(DATA BLOCK Opens)

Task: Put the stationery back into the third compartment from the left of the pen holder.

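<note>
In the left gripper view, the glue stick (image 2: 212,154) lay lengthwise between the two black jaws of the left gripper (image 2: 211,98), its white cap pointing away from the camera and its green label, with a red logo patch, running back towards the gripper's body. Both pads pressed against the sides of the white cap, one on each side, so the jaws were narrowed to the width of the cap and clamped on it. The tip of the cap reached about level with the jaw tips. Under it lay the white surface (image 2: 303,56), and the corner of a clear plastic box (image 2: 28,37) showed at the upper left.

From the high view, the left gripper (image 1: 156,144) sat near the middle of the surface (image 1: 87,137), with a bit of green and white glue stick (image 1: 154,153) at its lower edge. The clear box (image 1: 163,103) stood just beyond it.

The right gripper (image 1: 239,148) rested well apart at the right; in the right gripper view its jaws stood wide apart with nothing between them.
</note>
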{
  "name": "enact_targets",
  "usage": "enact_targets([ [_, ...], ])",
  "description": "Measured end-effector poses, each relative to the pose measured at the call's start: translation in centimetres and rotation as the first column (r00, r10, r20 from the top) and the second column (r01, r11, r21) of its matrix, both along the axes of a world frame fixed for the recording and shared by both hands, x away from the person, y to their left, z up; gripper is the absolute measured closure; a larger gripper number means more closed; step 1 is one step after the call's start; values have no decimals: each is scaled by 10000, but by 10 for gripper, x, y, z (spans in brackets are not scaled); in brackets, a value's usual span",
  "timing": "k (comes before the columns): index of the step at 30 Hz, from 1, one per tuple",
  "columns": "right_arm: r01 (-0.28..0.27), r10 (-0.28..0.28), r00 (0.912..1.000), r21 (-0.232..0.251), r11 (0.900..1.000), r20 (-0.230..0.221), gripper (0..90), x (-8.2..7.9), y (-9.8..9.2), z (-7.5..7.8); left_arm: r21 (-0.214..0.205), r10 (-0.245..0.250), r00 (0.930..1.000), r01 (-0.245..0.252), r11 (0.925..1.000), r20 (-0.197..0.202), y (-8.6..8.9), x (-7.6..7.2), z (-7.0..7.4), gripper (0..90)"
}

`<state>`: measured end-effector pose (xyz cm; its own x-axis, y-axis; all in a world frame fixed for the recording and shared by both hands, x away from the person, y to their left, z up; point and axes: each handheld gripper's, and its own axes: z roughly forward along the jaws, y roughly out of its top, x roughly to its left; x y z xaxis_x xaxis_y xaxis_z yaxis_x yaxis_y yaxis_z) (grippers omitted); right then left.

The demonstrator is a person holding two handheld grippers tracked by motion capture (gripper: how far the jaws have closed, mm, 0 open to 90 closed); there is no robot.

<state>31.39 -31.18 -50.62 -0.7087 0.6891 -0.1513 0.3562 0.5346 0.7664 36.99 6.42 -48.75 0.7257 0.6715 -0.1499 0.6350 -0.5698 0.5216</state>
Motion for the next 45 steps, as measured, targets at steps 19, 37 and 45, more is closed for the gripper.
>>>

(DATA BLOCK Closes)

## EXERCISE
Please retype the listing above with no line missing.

## ANSWER TO THE EXERCISE
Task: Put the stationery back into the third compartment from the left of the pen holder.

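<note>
In the left gripper view, the glue stick (image 2: 212,154) lay lengthwise between the two black jaws of the left gripper (image 2: 211,98), its white cap pointing away from the camera and its green label, with a red logo patch, running back towards the gripper's body. Both pads pressed against the sides of the white cap, one on each side, so the jaws were narrowed to the width of the cap and clamped on it. The tip of the cap reached about level with the jaw tips. Under it lay the white surface (image 2: 303,56), and the corner of a clear plastic box (image 2: 28,37) showed at the upper left.

From the high view, the left gripper (image 1: 156,144) sat near the middle of the surface (image 1: 87,137), with a bit of green and white glue stick (image 1: 154,153) at its lower edge. The clear box (image 1: 163,103) stood just beyond it.

The right gripper (image 1: 239,148) rested well apart at the right; in the right gripper view its jaws stood wide apart with nothing between them.
</note>
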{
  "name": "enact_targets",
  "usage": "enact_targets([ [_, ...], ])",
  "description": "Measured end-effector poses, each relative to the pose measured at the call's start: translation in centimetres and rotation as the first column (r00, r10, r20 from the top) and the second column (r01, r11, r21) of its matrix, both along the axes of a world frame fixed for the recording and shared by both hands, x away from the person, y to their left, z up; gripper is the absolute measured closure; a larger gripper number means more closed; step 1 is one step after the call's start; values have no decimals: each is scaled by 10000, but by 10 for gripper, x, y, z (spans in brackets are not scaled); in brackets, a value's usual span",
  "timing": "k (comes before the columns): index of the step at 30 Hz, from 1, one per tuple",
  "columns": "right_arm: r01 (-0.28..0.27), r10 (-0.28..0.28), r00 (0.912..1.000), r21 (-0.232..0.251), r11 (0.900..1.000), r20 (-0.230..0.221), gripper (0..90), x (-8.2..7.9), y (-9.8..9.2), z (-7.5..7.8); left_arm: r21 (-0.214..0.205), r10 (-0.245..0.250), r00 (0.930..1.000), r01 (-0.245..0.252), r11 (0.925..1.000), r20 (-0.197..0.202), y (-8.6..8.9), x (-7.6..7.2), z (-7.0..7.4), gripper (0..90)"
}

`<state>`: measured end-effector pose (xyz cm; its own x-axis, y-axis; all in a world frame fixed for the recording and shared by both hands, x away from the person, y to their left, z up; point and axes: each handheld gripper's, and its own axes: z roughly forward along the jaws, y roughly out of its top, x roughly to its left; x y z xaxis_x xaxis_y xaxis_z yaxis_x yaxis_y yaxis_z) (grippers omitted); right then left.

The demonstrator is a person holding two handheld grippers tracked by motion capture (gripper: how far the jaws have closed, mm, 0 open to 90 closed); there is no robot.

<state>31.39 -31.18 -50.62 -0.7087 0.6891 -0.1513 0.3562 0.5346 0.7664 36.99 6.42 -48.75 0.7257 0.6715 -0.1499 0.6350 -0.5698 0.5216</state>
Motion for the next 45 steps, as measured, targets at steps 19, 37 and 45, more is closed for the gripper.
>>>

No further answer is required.